The Austin Chronicle

https://www.austinchronicle.com/news/2006-09-01/399572/

Congressional District 31: What's Up With John Carter?

By Lee Nichols, September 1, 2006, News

Democrat Mary Beth Harrell would seem to face an uphill battle to unseat Republican John Carter in the conservative Congressional District 31, which stretches from Williamson Co. north to Erath Co., but one has to wonder if Carter could pull a Clayton Williams simply by continuing to talk.

Harrell has challenged Carter to appear in a candidates forum organized by Temple public television station KNCT. The race is one of several that KNCT hopes to spotlight Oct. 16-20, but station manager Max Rudolph told the Temple Daily Telegram that all candidates in a particular race must appear, or that race won't be featured. Thus far, Rudolph said, Harrell and Libertarian Matt McAdoo have accepted, but no word from Carter.

Carter's responses as to whether he would accept were ambiguous at best, if not downright confusing. "No, no, no – I don't believe I'm going to be able to do that," he told the Telegram. "I mean, that's public television, and that's public radio. I will have to think about that. I might do it. I haven't decided yet."

In fact, Carter hasn't been quite clear on whether he'd be willing to debate at all. Earlier this summer, he told the Austin American-Statesman, "People earn the right to debate me. ... I will determine how and not them." He went on to say that the criteria for earning this right is "credibility." Harrell responded in a press release, "The bottom line is, the voters are calling for a candidates' forum with Carter and me so they can judge our credibility. That's the voter's job, not Carter's."

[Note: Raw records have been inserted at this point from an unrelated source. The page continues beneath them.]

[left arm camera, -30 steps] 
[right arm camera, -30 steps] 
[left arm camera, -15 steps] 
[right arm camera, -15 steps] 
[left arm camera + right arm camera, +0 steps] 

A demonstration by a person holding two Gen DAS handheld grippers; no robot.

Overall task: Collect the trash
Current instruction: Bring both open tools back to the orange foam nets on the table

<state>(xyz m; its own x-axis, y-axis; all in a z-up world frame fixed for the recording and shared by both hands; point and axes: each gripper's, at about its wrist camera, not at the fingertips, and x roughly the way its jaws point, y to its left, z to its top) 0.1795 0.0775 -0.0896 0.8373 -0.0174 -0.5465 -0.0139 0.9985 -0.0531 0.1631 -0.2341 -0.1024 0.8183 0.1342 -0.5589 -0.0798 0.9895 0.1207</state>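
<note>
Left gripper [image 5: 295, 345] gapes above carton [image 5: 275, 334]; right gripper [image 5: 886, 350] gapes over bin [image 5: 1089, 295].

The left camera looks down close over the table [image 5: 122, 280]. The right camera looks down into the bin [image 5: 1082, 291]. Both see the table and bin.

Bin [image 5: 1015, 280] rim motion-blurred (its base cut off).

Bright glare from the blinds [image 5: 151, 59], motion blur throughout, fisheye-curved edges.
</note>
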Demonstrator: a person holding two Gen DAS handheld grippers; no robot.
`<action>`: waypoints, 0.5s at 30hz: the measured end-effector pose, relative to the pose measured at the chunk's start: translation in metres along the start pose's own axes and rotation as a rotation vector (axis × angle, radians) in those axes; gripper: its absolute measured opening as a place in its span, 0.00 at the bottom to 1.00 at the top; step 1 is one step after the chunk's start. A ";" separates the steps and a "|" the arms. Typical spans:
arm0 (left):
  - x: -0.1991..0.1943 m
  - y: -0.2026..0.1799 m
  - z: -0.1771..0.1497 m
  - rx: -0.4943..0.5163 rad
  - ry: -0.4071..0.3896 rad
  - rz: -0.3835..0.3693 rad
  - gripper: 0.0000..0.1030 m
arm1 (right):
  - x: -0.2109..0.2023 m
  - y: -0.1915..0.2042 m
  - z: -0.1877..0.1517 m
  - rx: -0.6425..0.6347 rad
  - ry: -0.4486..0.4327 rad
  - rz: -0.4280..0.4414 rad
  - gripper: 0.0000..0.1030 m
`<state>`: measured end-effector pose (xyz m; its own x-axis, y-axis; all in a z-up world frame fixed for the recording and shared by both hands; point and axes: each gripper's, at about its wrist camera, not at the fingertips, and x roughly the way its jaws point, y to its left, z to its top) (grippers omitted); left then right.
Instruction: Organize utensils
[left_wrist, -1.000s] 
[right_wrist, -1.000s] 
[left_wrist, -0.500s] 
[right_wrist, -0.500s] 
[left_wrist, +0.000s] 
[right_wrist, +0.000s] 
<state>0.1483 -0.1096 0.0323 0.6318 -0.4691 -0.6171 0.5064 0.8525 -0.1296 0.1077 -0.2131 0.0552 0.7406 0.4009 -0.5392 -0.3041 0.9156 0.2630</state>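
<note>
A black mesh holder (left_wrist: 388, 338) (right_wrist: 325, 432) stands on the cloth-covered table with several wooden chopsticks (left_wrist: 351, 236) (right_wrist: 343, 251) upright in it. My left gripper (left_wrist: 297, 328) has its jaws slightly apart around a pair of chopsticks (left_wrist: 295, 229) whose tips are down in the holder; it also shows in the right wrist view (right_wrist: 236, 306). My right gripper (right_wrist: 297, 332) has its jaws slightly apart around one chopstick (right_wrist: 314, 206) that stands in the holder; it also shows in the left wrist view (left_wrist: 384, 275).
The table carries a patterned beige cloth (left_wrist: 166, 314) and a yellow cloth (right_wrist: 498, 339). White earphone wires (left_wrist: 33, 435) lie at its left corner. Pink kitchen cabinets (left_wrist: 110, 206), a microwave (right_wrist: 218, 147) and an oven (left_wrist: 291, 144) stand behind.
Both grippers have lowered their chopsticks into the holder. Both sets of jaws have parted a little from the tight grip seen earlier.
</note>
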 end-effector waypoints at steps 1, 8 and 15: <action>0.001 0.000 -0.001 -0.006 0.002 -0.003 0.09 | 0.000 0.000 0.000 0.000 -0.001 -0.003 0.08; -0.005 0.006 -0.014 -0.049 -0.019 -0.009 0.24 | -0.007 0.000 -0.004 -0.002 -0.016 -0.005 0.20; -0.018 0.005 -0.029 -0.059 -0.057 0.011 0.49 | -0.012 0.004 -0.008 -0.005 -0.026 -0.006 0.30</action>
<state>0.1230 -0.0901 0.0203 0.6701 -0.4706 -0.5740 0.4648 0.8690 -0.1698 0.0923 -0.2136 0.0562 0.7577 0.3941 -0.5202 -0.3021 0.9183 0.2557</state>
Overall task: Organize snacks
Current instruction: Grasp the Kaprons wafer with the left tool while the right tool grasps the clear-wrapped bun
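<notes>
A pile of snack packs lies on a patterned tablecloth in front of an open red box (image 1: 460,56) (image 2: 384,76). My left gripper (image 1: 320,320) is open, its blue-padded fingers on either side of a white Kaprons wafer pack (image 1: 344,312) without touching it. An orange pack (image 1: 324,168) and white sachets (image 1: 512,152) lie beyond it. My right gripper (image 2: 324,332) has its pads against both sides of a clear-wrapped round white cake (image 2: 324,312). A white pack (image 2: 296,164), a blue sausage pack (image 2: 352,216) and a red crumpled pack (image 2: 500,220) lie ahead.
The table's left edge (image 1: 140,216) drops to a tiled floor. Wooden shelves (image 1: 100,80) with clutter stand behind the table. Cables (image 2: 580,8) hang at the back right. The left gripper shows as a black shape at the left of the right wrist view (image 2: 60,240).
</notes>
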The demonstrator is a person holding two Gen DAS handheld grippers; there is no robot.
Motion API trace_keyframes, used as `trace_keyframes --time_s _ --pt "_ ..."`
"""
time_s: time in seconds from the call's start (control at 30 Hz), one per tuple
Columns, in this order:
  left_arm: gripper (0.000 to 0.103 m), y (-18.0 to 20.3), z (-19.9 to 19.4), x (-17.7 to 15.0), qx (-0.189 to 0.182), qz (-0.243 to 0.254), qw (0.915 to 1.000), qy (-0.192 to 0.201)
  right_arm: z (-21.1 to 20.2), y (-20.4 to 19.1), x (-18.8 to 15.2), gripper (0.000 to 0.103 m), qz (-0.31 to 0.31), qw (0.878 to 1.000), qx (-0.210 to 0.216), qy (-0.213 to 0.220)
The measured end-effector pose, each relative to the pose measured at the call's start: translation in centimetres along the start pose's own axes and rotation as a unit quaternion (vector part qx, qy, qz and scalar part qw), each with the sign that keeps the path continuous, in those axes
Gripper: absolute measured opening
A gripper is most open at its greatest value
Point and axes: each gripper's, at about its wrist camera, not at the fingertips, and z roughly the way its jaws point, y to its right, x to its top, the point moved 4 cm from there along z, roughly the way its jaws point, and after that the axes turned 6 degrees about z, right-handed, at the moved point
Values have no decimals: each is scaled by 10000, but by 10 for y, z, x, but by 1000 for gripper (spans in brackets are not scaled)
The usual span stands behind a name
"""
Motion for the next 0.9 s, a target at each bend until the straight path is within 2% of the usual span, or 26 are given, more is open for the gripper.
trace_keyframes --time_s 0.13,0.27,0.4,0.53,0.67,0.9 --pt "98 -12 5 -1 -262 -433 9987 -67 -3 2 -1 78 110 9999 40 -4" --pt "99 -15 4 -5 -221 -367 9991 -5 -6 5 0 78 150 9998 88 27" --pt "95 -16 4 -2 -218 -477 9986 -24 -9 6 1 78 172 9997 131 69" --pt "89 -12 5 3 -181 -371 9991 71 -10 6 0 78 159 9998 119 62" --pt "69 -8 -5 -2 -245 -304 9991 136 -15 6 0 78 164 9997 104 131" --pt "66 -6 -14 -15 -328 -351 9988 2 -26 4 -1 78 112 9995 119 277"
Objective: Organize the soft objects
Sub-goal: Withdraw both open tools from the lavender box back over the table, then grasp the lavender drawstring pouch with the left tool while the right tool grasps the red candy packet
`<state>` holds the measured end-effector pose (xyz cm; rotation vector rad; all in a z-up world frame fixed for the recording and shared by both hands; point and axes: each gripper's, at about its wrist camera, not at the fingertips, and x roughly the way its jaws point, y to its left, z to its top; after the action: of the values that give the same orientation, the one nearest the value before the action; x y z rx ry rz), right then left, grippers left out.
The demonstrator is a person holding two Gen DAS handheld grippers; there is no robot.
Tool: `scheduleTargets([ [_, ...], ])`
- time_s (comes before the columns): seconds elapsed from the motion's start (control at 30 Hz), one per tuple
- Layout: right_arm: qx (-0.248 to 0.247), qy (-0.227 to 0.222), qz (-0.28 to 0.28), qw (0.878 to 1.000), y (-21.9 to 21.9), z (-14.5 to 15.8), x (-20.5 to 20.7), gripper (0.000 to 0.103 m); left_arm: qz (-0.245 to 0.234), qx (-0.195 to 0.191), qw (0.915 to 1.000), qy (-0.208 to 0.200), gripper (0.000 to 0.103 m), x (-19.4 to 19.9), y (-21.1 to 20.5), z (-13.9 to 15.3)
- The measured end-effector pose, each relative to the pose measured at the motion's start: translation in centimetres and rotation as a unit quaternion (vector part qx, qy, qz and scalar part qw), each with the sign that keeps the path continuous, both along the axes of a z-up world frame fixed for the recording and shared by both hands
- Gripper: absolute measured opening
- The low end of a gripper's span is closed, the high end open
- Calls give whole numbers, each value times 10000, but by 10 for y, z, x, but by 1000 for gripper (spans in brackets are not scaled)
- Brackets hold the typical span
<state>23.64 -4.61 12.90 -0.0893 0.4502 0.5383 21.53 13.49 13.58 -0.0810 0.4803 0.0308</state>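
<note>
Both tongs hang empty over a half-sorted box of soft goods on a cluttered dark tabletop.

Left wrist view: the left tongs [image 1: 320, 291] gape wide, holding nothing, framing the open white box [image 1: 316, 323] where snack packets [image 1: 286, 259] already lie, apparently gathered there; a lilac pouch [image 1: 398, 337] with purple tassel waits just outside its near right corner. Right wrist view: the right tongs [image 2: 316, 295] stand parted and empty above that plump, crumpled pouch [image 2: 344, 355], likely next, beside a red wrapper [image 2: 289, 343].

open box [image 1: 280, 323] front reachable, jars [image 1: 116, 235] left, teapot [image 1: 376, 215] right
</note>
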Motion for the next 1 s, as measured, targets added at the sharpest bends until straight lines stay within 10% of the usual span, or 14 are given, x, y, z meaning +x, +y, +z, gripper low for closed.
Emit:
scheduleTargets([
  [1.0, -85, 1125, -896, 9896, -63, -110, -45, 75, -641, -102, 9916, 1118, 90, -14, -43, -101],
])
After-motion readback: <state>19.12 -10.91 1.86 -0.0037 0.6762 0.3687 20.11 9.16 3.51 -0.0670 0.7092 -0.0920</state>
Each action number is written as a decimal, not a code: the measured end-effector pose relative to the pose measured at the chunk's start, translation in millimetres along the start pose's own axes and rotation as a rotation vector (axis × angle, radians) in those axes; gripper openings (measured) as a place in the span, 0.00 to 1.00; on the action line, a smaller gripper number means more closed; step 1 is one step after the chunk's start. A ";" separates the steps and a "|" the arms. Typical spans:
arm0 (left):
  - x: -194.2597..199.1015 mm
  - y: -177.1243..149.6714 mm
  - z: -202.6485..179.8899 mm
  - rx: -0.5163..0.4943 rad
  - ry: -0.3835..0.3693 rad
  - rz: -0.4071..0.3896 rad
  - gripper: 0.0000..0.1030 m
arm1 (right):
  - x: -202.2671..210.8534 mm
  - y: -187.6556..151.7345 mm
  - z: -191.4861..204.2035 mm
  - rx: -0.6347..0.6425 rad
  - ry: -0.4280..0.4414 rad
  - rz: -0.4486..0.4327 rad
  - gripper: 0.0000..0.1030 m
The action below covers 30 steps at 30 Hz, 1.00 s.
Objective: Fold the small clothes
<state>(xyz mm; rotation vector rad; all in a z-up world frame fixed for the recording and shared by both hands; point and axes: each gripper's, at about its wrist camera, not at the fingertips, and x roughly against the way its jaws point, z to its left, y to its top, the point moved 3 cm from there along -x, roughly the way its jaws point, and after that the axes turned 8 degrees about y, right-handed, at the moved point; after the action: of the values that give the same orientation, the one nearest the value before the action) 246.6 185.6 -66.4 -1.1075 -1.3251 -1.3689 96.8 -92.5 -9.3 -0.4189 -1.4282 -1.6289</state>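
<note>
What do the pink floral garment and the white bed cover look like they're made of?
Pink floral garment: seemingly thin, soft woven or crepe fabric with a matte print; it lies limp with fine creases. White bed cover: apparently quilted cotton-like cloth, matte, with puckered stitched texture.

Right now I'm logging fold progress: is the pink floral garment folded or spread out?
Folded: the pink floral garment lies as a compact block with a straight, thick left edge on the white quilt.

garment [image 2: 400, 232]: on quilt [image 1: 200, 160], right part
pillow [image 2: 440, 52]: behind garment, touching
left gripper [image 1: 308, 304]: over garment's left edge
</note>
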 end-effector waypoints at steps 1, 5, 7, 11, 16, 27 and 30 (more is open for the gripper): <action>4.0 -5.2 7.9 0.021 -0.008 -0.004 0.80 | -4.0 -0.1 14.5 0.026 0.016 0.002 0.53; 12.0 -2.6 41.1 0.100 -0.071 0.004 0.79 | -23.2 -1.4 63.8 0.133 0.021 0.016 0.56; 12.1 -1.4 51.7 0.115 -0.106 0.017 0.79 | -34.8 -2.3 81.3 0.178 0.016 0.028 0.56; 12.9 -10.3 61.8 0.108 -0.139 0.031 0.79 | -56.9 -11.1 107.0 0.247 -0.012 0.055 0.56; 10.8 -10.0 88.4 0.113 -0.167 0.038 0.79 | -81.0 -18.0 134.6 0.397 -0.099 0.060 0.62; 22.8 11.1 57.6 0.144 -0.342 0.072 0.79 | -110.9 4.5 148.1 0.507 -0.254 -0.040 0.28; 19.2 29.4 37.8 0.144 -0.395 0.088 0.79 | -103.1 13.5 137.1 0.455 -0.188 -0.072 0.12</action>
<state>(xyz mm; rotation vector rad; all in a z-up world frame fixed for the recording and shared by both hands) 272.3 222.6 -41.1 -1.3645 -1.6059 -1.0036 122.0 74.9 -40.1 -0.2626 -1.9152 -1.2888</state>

We'd love to ask Carter whether being the official nominee of one of the nation's two dominant political parties constitutes credibility or whether it might come from being a military wife and mother for most of her life (Harrell's son is serving in Iraq), but we can't contact him. The two phone numbers on his campaign Web site aren't working; we called his congressional office, which gave us a different number that was never answered, not even by a machine; a promise from his congressional office that the campaign would call us had not been kept as of press time. Perhaps we lack "credibility."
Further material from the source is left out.